* [Work instructions]: Report each line from the records where the string "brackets" turns up.

▼▼▼

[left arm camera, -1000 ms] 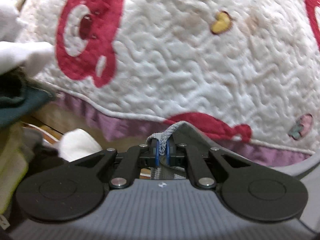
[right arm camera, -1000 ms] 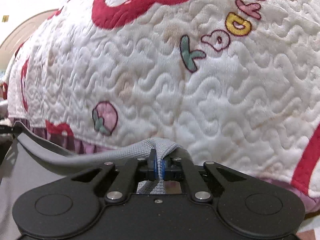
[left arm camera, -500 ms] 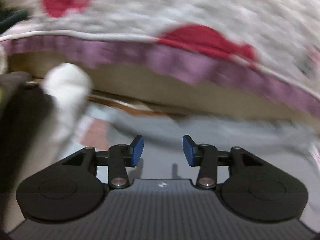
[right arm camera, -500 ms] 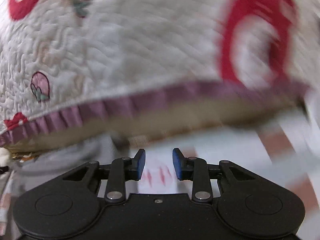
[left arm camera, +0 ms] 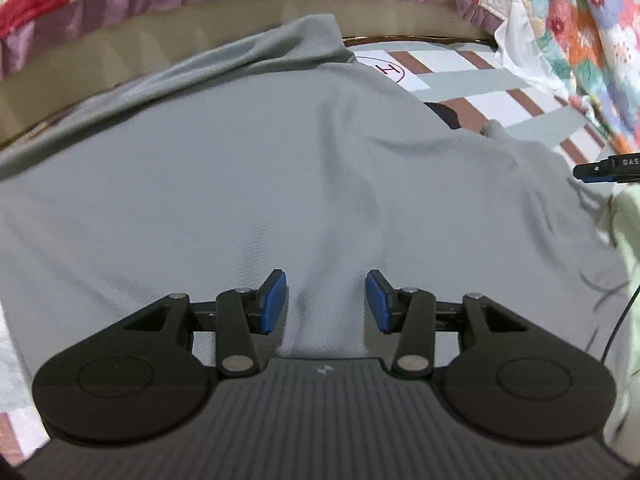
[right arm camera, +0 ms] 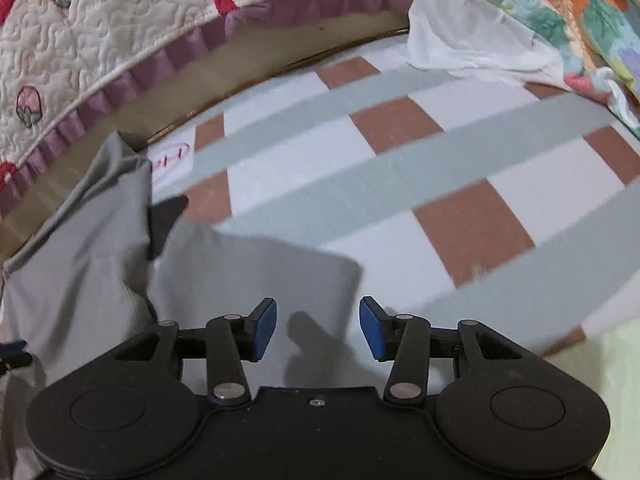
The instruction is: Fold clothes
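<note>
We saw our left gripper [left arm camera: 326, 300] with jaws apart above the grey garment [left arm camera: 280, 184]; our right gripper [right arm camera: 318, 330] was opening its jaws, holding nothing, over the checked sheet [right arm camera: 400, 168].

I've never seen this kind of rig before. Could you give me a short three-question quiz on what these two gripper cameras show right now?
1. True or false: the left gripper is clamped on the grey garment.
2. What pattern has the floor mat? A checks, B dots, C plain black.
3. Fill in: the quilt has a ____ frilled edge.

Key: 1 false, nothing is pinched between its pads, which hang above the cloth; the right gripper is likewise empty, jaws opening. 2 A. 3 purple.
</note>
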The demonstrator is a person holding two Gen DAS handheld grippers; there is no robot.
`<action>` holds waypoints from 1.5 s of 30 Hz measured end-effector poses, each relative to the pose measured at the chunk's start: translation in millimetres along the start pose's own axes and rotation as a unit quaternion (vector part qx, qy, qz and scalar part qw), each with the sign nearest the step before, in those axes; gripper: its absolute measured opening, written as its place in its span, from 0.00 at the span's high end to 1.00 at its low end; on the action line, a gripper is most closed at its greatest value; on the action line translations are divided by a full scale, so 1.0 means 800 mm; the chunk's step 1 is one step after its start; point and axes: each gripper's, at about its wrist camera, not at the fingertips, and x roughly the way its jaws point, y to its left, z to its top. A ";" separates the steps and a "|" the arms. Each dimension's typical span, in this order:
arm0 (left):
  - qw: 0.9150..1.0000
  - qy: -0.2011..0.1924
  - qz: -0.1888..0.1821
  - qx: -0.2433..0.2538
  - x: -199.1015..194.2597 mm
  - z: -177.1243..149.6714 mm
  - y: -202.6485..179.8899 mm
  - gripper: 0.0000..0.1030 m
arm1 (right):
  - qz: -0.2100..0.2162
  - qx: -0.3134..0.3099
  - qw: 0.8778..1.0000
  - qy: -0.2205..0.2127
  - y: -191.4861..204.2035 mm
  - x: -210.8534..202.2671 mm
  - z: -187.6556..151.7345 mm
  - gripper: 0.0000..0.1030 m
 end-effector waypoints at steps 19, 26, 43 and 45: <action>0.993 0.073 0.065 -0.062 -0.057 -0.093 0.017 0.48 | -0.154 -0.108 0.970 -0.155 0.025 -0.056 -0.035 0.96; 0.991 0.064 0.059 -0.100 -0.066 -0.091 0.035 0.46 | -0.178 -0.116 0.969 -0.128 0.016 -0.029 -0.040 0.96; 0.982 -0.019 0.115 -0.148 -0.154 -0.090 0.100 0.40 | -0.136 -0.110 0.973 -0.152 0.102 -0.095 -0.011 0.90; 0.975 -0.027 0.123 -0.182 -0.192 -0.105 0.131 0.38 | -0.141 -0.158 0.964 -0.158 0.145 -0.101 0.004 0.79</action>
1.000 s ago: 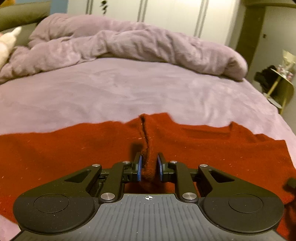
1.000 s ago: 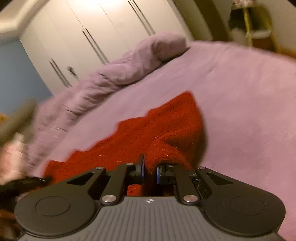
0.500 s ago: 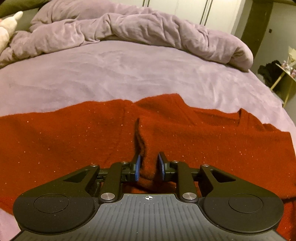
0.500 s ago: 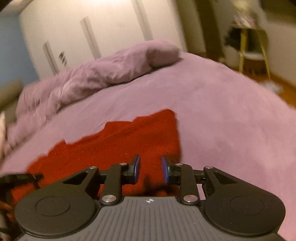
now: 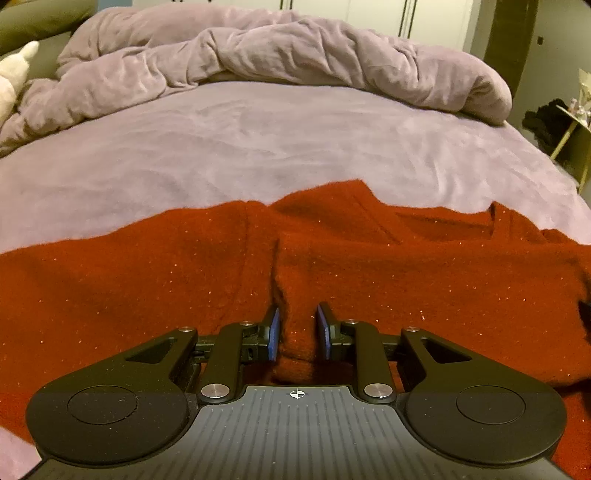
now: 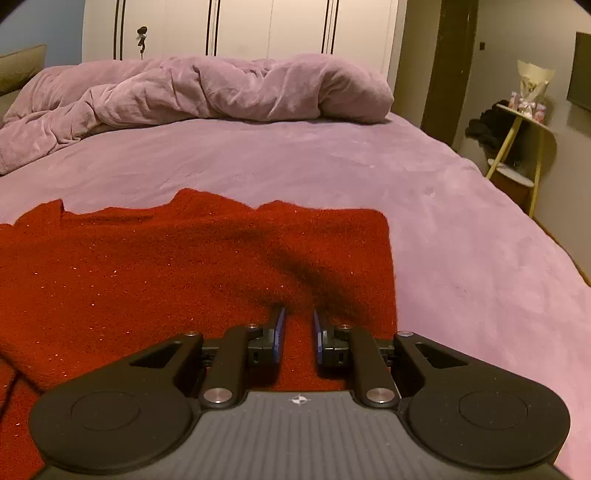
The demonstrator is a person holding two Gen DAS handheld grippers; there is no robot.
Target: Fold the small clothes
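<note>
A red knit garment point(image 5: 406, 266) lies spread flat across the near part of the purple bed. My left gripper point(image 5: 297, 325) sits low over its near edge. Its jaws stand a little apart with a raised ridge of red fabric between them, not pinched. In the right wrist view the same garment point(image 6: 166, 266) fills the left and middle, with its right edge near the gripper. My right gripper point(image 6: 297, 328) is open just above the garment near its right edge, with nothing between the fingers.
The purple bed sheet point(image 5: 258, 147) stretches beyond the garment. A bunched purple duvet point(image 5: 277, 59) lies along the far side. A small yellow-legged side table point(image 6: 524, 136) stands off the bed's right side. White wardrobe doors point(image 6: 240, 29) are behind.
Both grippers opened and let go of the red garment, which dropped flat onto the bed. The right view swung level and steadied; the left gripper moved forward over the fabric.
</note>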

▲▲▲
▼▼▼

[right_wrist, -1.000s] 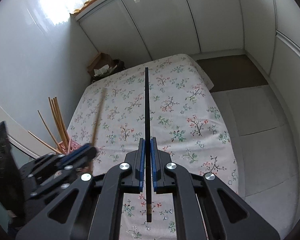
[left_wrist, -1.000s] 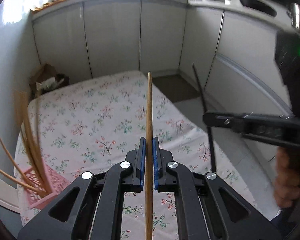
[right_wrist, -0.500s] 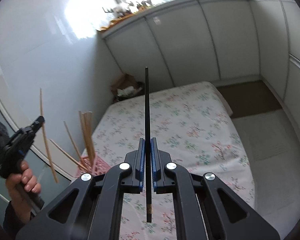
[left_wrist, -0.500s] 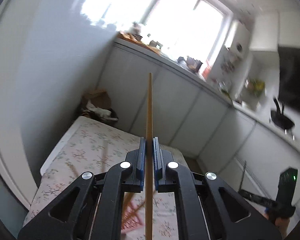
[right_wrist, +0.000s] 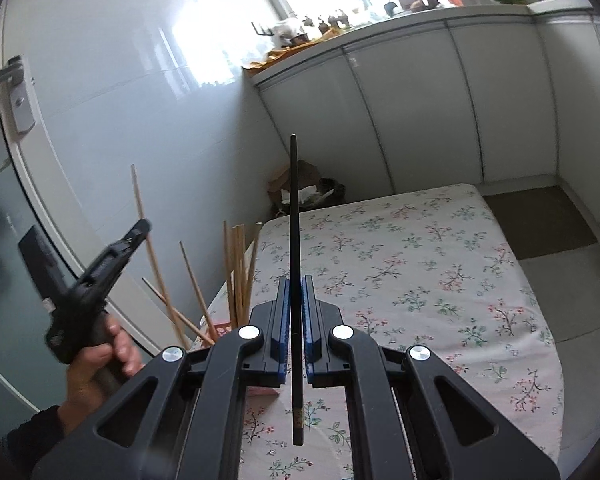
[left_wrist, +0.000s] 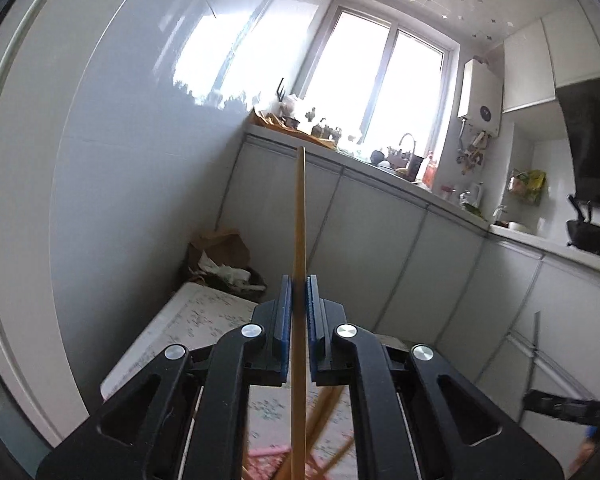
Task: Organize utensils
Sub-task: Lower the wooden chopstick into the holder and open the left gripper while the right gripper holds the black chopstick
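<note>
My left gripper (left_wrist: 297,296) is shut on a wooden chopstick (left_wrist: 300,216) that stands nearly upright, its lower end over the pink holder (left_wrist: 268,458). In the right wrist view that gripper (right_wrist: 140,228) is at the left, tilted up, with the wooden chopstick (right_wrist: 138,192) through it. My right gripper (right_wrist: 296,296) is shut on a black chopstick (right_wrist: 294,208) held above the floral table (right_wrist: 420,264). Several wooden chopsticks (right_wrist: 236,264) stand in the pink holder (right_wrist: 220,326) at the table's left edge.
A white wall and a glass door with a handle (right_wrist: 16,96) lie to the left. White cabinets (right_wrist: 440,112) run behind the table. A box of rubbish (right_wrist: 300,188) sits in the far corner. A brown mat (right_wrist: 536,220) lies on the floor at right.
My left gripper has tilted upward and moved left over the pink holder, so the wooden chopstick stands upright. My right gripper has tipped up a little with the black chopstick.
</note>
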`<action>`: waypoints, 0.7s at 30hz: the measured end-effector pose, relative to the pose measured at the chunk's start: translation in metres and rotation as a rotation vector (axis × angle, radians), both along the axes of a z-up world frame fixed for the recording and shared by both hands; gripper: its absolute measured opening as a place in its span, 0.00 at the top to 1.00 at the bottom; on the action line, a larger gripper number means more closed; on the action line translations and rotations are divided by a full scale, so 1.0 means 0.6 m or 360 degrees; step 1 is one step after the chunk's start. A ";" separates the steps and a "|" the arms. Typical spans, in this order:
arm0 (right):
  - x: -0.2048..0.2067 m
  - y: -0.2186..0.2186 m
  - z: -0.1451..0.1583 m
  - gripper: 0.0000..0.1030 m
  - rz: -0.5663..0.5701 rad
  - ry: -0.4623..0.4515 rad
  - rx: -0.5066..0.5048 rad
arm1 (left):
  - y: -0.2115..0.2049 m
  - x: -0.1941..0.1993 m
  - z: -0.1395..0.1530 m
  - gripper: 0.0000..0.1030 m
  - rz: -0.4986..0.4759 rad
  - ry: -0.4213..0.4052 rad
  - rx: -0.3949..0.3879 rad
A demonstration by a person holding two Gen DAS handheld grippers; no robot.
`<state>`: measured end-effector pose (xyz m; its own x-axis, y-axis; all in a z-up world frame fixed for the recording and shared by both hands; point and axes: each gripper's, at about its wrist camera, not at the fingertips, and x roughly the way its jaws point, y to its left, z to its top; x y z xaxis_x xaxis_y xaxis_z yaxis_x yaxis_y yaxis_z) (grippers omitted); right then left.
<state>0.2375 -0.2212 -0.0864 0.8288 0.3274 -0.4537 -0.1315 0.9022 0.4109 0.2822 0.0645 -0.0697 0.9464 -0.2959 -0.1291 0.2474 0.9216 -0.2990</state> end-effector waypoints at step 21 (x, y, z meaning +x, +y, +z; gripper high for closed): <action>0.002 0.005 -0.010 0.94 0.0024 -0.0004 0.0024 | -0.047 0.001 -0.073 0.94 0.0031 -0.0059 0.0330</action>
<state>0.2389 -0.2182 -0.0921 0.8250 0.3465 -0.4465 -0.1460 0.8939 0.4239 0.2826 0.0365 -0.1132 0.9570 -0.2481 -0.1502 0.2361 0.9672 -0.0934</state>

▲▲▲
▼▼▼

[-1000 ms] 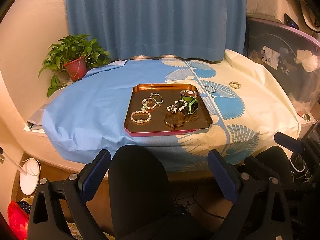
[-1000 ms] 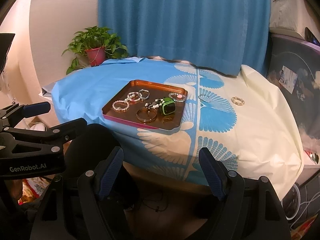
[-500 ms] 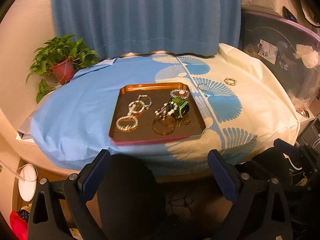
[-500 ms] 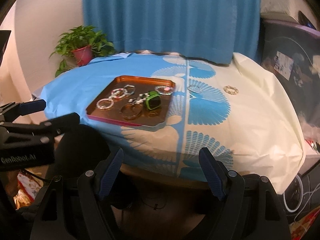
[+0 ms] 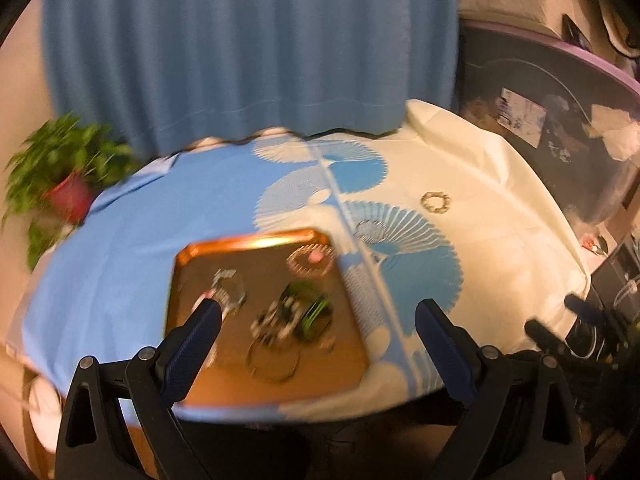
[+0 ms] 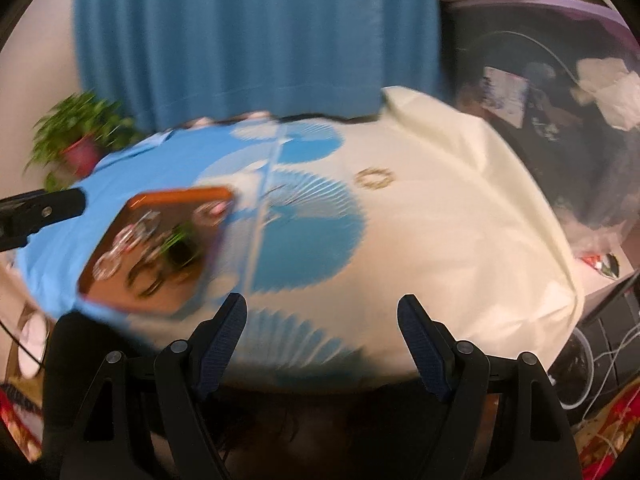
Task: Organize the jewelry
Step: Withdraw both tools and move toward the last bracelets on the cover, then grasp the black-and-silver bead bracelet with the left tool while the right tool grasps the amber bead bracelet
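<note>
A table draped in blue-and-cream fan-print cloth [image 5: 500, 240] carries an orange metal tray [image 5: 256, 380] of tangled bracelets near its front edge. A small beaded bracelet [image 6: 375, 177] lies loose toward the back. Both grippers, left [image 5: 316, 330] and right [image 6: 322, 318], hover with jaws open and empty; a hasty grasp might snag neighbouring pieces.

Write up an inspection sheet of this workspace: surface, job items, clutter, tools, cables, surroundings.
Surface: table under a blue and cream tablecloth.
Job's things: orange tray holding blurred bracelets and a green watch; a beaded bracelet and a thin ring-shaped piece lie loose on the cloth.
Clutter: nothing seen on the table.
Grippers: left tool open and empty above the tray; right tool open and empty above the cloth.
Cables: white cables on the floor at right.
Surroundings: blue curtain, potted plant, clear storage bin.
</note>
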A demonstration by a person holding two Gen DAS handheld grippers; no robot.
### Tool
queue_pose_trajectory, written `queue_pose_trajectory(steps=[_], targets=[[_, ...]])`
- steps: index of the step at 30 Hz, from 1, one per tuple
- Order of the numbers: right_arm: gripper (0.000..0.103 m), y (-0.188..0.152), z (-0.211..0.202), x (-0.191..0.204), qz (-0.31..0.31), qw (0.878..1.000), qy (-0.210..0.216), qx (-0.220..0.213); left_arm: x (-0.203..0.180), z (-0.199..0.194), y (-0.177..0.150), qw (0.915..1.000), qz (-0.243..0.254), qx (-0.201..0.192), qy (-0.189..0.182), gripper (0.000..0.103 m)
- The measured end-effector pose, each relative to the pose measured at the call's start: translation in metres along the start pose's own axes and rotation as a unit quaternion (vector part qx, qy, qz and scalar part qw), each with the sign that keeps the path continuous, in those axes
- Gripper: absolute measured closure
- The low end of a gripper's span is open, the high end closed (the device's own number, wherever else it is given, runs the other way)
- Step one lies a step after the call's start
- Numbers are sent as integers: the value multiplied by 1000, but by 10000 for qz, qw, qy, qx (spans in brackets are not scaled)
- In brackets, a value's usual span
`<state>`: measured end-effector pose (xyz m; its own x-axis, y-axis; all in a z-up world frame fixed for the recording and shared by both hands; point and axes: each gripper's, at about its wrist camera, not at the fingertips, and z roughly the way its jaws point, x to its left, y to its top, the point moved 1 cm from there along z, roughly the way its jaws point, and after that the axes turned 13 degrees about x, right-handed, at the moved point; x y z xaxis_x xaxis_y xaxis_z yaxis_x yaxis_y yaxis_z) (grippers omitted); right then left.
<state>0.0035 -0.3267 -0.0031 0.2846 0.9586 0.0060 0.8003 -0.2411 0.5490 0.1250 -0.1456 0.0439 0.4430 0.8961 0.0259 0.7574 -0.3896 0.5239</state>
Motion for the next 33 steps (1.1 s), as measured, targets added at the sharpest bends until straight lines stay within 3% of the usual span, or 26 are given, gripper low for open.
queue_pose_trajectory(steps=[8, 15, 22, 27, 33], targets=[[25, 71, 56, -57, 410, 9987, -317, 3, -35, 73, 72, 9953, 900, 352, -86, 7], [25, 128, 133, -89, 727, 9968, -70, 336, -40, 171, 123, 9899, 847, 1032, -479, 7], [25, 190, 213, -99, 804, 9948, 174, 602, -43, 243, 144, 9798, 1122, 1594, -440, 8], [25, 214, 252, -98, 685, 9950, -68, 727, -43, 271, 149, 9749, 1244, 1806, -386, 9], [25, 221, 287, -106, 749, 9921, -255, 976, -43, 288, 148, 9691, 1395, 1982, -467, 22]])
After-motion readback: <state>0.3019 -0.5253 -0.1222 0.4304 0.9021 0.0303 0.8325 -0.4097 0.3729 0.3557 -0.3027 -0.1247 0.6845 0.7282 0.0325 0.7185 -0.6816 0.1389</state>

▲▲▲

* [Written answer]:
- Numbers are sent as integers: the value multiplied by 1000, but by 10000 for qz, qw, qy, qx (spans in brackets are not scaled)
- In brackets, a value's usual span

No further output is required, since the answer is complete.